Hack 77. Build a Client-Side Cache

Cut server traffic and improve performance by saving previously retrieved data.

Browsers know how to cache entire web pages. Often, when requesting a web page that you've recently visited, your browser saves time by grabbing the page from a local cache stored either in memory or on your hard drive.

However, Ajax applications often change only parts of a web page. The browser doesn't cache this data, but your Ajax application can.

A good client-side cache needs to make it easy to store new data, and simple to find and retrieve it later. An associative array is the simplest JavaScript structure to provide both easy storage and retrieval.

An associative array (often called a hash or hash table) is like a normal array, with one important difference: a normal array is indexed by integers, whereas an associative array can be indexed by arbitrary text strings.

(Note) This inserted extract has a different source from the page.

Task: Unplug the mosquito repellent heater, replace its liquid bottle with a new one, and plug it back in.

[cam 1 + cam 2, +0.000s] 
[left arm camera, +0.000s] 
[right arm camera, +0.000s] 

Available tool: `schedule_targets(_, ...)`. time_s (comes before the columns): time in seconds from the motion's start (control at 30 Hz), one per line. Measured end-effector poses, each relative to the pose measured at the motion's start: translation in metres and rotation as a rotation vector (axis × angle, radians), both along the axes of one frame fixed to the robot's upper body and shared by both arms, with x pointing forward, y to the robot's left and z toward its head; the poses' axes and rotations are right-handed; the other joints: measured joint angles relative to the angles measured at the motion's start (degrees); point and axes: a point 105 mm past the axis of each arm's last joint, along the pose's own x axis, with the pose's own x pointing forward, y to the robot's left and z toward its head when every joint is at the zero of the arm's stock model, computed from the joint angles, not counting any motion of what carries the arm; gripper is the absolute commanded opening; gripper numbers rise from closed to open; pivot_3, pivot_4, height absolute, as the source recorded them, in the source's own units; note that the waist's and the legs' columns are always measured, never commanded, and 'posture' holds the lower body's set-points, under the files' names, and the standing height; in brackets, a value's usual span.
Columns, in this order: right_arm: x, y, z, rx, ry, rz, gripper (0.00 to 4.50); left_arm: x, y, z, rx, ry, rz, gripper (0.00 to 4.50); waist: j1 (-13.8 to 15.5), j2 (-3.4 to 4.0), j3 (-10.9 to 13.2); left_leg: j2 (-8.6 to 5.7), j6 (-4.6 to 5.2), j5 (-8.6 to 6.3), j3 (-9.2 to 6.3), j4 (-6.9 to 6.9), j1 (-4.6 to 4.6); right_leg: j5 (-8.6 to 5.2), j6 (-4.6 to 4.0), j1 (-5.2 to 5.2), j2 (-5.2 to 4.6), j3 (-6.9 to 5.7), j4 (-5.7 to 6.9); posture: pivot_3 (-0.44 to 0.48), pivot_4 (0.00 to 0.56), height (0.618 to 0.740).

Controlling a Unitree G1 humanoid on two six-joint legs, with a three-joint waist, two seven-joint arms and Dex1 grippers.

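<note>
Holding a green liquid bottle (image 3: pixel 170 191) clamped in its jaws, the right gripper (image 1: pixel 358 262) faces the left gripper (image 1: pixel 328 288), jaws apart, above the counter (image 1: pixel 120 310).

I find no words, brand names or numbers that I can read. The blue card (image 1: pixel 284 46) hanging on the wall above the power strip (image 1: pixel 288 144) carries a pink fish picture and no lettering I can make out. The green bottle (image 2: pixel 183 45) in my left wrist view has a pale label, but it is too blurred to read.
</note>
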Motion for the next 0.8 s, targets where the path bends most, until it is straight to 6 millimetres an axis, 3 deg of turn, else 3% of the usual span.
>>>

These text indexes are called hash keys.

For example, a normal array may have an assignment like this:

Arr[5] = "some text";

while an associative array can have assignments like this:

Arr["Charles Dickens"] = "Tale of Two Cities";

Luckily for you, JavaScript allows you to index arrays in either form.

When you talk to a server with XMLHttpRequest, you provide two pieces of information: the URL of the server script, and any parameters the script needs. Combining these makes an excellent array index. Whenever you retrieve data from the server for your Ajax application, you can save that data in an associative array using the URL and parameters as a key. The next time the user makes a request for the same URL, with the same parameters, you check for a matching entry in your array. If it's there, use the data you already have, rather than bothering the server again.

In the onreadystatechange function, you can save the data like this:

cache[url + parameters] = httpreq.responseText;

Later, before making another request to the server, check if a hash key is already defined in the cache array:

if (cache[url + parameters]) {
    response = cache[url + parameters];
else {
    //Not cached, so call server
    ...
}

Building a Better Cache

There's one problem with this approach. While the Ajax program is running in the browser, each new, distinct request gets another entry in the cache array. For some applications, the JavaScript array can get quite large, eating up memory on the client machine.

The solution is to modify the hack to limit the size of the array. You can just start deleting elements in the array once it's reached some arbitrary size, but how do you decide which elements to delete? One approach is to use a Least Recently Used (LRU) algorithm. We'll keep our cache in an ordered list (see Figure 9-7), where the top of the list contains the oldest element (the one used least recently), and the bottom of the list contains our freshest, newest data.

Figure 9-7. The LRU algorithm as a linked list

We'll still use an associative array, but we'll add some code to make it act like a linked list (also called a "queue"). A linked list is a set of data objects in which each element contains not just its data but also a pointer to the next data object in the list.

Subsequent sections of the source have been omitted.